> _What you need to do_: From the first line to the last, output the data exactly as it stands, minus its pictures.

> _Dataset extract_:

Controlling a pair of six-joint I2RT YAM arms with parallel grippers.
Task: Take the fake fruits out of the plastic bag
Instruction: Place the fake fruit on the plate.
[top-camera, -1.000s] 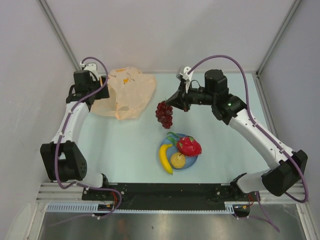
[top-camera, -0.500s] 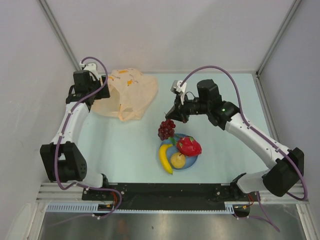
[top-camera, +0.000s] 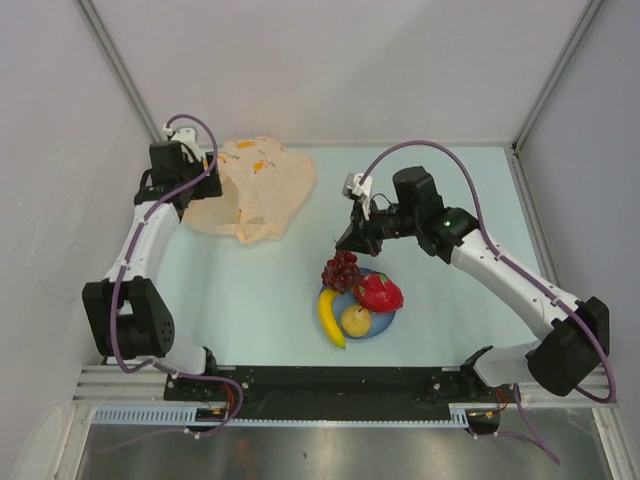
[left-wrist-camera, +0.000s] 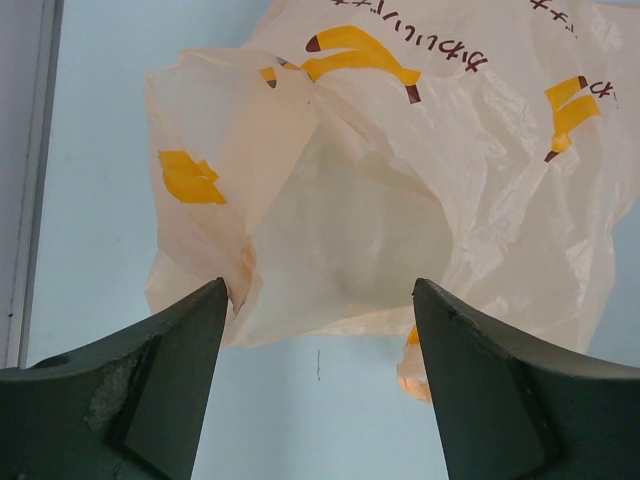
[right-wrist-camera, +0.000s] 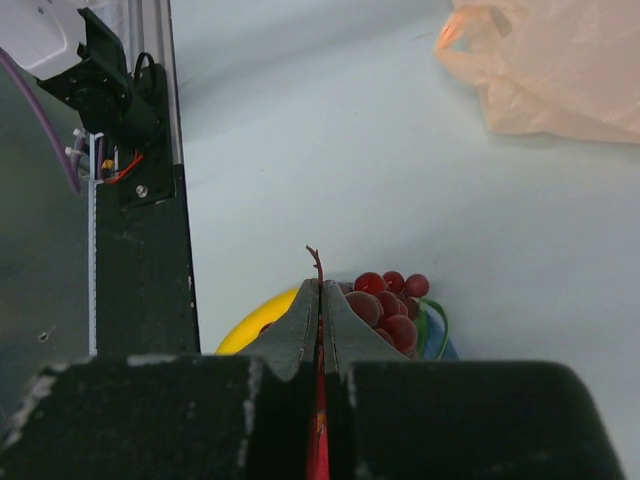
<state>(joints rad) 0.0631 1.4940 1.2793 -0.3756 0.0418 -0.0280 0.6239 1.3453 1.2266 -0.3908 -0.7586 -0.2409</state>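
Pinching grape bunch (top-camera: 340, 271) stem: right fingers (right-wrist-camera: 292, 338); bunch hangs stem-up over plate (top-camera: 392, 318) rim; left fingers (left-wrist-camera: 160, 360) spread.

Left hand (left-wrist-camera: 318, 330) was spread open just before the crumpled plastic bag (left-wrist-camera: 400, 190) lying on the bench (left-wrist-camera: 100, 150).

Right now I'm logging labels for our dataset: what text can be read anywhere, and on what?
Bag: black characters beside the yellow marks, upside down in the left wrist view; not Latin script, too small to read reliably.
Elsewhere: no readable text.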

> _Your response_:
Controlling a pair of six-joint I2RT YAM arms with parallel grippers.
Task: Take the fake fruits out of the plastic bag
Instruction: Place the fake fruit on the plate.
[top-camera, -1.000s] 
[top-camera, -0.500s] 
[top-camera, +0.000s] 
[left-wrist-camera, +0.000s] 
[right-wrist-camera, +0.000s] 
<state>(joints rad) 0.0631 1.4940 1.2793 -0.3756 0.0418 -0.0280 0.6239 1.3453 1.2266 -0.3908 -0.7586 -0.2409</state>
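Pinching grape bunch (top-camera: 340, 271) stem: right fingers (right-wrist-camera: 292, 338); bunch hangs stem-up over plate (top-camera: 392, 318) rim; left fingers (left-wrist-camera: 160, 360) spread.

Left hand (left-wrist-camera: 318, 330) was spread open just before the crumpled plastic bag (left-wrist-camera: 400, 190) lying on the bench (left-wrist-camera: 100, 150).

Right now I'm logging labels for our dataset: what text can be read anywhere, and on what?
Bag: black characters beside the yellow marks, upside down in the left wrist view; not Latin script, too small to read reliably.
Elsewhere: no readable text.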

No further output is needed.